[WHAT TO WORK ON] Output only the lines below that start at the line containing "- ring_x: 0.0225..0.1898" and end at the line containing "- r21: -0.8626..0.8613", with both ends kept.

[TASK DATA]

*** Block opens ***

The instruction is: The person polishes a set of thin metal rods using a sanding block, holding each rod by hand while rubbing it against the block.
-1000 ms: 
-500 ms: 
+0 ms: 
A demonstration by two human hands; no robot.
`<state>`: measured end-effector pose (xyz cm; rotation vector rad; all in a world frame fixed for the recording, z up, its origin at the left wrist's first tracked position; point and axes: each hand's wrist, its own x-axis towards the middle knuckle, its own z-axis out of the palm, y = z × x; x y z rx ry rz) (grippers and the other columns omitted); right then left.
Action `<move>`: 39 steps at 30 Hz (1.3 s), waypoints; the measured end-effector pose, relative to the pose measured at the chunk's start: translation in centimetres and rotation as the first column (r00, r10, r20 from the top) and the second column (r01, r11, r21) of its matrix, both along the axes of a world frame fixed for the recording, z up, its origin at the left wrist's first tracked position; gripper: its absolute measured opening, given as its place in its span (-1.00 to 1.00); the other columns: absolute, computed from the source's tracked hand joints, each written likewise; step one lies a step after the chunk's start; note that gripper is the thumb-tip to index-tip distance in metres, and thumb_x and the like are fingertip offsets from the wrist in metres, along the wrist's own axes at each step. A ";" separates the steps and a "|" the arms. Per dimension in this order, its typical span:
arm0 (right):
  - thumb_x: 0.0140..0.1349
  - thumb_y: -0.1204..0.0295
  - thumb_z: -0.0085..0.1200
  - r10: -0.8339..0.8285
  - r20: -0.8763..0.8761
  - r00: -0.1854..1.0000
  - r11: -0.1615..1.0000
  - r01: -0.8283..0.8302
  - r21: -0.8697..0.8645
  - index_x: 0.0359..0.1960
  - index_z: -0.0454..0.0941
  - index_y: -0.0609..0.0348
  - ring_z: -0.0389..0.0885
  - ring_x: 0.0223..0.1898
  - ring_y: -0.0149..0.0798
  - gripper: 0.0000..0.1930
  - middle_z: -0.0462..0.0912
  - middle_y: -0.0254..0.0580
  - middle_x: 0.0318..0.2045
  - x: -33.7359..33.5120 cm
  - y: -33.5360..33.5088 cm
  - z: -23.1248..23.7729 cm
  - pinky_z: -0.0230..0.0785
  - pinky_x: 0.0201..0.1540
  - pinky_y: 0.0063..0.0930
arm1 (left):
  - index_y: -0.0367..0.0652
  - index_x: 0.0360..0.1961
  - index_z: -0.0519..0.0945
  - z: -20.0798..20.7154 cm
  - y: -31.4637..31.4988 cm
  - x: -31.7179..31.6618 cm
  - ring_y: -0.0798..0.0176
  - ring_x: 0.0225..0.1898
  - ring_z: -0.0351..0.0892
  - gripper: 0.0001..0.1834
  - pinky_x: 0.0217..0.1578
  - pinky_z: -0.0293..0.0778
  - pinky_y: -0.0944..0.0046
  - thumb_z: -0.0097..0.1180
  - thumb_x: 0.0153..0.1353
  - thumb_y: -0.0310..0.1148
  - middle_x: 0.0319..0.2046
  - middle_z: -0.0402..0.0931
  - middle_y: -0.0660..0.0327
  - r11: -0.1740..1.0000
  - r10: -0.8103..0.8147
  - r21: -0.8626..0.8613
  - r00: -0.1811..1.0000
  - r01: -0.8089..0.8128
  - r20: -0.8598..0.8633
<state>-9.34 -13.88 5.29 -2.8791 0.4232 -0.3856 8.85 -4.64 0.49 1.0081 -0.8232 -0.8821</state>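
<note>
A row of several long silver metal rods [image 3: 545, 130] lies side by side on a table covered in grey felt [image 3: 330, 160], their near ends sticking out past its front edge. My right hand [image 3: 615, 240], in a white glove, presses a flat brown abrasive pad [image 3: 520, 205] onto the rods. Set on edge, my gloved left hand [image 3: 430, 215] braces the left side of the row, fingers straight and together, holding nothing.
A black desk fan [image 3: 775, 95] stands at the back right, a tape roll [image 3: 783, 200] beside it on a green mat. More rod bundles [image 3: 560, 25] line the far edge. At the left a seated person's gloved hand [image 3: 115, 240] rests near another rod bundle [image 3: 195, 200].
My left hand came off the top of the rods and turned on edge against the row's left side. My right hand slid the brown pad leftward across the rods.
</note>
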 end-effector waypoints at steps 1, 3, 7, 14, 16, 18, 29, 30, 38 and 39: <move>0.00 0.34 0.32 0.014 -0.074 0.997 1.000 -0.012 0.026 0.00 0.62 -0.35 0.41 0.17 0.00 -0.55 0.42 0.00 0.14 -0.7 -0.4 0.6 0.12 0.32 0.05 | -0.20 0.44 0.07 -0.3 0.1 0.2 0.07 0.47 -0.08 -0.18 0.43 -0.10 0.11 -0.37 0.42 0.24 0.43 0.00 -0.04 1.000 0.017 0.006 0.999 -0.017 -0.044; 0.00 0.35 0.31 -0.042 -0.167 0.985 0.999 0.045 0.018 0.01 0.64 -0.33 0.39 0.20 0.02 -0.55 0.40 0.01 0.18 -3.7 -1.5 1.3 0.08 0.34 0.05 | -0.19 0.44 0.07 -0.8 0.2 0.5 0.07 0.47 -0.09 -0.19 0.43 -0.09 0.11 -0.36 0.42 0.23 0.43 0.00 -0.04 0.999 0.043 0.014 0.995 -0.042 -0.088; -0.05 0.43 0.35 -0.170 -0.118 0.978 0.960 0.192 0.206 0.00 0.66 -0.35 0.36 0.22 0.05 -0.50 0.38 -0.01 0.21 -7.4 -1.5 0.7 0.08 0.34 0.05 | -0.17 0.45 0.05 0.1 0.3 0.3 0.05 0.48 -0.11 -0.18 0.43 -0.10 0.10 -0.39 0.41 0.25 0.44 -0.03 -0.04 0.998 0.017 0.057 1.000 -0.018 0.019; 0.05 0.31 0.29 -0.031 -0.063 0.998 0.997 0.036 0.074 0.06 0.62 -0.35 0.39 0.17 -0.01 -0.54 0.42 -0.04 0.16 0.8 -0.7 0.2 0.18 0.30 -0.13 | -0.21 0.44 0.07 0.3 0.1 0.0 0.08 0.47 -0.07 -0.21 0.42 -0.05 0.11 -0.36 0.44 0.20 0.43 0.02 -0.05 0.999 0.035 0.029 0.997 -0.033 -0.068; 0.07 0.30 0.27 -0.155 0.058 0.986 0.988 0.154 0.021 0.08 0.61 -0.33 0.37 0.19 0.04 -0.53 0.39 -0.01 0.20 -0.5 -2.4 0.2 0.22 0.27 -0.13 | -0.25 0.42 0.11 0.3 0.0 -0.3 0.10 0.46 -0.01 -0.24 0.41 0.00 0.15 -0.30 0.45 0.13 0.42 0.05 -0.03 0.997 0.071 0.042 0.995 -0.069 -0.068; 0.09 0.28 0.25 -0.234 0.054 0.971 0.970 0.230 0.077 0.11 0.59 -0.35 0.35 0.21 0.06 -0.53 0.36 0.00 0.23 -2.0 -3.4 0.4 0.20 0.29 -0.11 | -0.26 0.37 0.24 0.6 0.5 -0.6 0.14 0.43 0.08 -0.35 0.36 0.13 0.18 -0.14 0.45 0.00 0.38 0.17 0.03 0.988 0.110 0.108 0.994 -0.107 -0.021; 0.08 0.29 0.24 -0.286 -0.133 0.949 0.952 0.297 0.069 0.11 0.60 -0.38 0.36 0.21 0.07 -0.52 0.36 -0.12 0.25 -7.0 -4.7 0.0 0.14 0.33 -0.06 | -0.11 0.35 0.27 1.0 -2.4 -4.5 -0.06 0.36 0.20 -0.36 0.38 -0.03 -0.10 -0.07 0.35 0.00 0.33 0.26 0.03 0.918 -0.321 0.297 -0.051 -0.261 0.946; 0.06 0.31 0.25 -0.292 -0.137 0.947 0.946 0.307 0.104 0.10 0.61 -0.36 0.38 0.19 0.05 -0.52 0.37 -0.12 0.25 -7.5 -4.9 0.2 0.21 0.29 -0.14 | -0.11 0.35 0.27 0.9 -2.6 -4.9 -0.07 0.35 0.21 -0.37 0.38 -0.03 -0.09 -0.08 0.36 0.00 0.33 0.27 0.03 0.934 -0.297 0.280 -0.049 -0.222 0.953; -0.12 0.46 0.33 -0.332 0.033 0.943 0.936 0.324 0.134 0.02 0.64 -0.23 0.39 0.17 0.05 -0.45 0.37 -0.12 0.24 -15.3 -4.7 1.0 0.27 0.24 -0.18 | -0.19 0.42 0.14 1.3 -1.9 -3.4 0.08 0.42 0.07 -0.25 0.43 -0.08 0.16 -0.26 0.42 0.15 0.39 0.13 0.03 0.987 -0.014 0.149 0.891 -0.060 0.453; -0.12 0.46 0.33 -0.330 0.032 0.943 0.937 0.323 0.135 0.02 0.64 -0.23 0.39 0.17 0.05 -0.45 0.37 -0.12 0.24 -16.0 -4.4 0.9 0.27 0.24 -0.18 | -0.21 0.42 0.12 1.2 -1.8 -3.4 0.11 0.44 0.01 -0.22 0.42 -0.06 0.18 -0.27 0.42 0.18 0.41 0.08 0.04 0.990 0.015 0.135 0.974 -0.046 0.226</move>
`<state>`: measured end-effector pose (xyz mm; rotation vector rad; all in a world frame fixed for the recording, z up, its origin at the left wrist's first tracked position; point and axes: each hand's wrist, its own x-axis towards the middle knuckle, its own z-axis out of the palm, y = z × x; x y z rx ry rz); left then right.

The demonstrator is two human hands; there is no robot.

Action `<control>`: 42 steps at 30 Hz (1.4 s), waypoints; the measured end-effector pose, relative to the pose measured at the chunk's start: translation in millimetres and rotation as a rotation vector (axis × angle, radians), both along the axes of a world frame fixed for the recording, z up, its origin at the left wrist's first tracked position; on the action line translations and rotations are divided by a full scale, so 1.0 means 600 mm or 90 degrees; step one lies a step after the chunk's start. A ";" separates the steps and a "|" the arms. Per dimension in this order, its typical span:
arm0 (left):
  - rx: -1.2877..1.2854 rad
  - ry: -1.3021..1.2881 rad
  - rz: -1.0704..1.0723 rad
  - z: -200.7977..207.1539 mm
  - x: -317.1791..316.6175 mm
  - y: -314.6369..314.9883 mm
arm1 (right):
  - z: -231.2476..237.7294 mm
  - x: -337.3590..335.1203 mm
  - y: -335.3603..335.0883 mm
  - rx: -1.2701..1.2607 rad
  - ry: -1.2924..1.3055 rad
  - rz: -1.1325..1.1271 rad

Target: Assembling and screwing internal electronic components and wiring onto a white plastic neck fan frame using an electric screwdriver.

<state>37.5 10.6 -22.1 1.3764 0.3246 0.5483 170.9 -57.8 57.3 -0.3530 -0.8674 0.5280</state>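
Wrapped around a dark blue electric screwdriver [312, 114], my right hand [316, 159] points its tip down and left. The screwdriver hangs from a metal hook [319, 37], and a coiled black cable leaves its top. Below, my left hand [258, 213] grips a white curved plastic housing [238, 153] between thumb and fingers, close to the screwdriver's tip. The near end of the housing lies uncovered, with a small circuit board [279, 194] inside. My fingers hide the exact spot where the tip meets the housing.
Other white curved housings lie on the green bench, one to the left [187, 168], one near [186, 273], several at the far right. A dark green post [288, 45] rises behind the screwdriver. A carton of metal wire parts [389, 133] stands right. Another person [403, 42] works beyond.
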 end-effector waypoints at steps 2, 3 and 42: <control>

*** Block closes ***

[TASK SOLUTION]
  - ring_x: 0.0225..0.1898
  - ring_z: -0.0351..0.0892
  - gripper: 0.0001..0.1834
  - pinky_x: 0.0217..0.1578
  - pinky_z: -0.0293..0.0778
  - pinky_y: -0.0944..0.0046
  - thumb_z: -0.0097..0.1180
  - thumb_x: 0.0153..0.1353
  - thumb_y: -0.0310..0.1148
  - middle_x: 0.0319..0.2046
  - middle_z: -0.0402..0.0931
  - middle_y: -0.0660..0.0327
  - r11: -0.1740..1.0000
  - r10: -0.8103..0.8147
  - r21: -0.8626..0.8613

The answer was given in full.